* Your instructions:
In the entries that follow, the first line to write out is the one containing "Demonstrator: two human", and the last is the one containing "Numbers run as". Reproduce that stretch exactly, with nothing before or after it.

/---

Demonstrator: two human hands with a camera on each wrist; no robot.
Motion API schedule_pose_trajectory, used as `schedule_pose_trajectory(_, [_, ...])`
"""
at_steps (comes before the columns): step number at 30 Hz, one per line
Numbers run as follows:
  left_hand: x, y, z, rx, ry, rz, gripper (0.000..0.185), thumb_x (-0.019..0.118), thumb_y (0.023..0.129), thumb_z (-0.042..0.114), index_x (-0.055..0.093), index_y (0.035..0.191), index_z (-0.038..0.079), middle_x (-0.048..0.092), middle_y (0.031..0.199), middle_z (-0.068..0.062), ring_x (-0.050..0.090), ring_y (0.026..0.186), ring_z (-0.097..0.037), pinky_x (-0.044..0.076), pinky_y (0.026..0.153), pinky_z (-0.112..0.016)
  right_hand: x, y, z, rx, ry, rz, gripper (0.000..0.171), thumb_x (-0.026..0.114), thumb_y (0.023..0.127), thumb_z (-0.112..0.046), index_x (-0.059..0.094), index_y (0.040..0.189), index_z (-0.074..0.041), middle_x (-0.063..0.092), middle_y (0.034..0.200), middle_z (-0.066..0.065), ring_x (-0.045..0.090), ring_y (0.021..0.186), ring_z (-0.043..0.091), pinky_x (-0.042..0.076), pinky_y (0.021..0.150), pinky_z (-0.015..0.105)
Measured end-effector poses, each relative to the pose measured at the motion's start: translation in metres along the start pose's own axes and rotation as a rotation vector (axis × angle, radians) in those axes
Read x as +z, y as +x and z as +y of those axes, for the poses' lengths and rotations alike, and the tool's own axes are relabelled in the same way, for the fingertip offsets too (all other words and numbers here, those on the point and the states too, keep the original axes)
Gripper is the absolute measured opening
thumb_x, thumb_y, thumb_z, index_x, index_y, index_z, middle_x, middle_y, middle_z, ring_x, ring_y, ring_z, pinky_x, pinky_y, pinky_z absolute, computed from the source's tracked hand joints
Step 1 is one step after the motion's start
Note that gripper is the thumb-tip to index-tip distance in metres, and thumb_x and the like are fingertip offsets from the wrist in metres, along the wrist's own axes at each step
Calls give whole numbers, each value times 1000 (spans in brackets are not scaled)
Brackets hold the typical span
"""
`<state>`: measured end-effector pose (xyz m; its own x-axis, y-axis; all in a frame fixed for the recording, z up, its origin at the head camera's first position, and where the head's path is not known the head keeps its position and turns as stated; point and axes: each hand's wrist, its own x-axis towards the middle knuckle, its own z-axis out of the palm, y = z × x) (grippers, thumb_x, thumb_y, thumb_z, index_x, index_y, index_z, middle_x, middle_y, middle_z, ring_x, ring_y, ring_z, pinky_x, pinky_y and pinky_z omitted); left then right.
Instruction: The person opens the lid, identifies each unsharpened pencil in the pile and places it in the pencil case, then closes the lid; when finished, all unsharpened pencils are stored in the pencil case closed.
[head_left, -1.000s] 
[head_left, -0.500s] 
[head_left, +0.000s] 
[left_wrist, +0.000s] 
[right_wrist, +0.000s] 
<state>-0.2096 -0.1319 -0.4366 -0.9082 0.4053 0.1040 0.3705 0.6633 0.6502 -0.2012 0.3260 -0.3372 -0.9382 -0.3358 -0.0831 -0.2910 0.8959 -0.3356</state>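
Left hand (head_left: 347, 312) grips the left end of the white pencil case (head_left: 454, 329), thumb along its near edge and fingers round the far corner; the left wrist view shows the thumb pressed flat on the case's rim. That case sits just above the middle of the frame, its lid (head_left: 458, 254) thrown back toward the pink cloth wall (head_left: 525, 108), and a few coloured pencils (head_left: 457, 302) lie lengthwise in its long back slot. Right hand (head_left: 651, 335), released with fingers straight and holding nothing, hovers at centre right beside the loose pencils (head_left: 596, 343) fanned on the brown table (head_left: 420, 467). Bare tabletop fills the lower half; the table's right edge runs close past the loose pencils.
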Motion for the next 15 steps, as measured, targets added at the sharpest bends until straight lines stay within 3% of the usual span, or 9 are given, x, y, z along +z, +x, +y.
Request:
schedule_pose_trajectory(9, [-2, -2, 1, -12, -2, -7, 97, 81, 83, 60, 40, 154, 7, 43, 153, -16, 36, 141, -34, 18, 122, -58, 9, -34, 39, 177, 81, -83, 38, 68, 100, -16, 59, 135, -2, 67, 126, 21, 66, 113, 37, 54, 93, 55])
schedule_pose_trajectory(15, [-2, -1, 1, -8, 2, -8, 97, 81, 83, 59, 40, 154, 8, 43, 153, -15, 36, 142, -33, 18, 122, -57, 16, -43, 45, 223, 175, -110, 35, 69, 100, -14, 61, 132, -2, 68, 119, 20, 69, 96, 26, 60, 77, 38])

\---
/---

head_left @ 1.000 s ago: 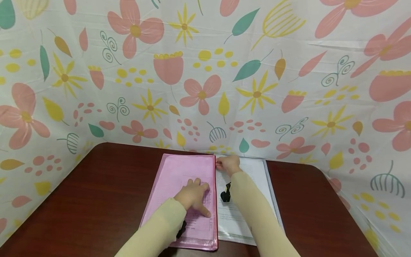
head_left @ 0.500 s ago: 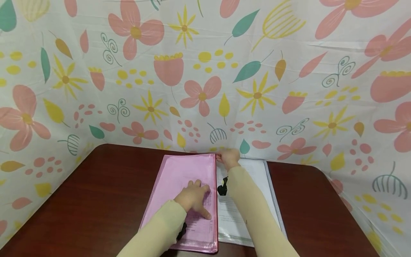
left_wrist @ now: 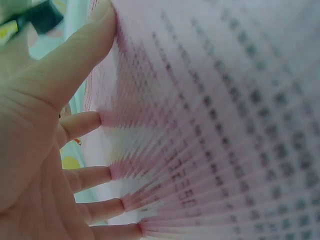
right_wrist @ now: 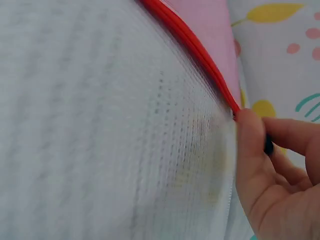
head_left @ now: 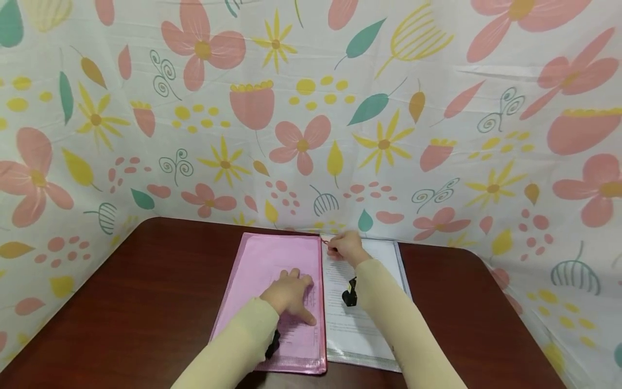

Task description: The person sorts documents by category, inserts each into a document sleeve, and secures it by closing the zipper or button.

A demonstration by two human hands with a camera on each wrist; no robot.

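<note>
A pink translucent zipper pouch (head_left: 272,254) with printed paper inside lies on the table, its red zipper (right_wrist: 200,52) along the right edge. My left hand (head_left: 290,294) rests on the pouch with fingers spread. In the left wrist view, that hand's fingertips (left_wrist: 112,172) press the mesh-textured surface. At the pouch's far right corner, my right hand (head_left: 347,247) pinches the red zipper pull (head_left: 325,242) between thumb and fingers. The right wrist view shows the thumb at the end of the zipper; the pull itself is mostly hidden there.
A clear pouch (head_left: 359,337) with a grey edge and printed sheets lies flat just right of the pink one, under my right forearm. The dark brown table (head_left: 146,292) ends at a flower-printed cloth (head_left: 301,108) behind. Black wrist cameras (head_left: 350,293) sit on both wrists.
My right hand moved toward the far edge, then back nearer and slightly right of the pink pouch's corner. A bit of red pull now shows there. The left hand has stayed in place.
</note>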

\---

* Your solution:
Demonstrator: two human hands with a camera on each wrist; no robot.
Motion API schedule_pose_trajectory, used as `schedule_pose_trajectory(_, [_, ...])`
"""
at_steps (comes before the columns): step number at 30 Hz, one per line
Numbers run as follows:

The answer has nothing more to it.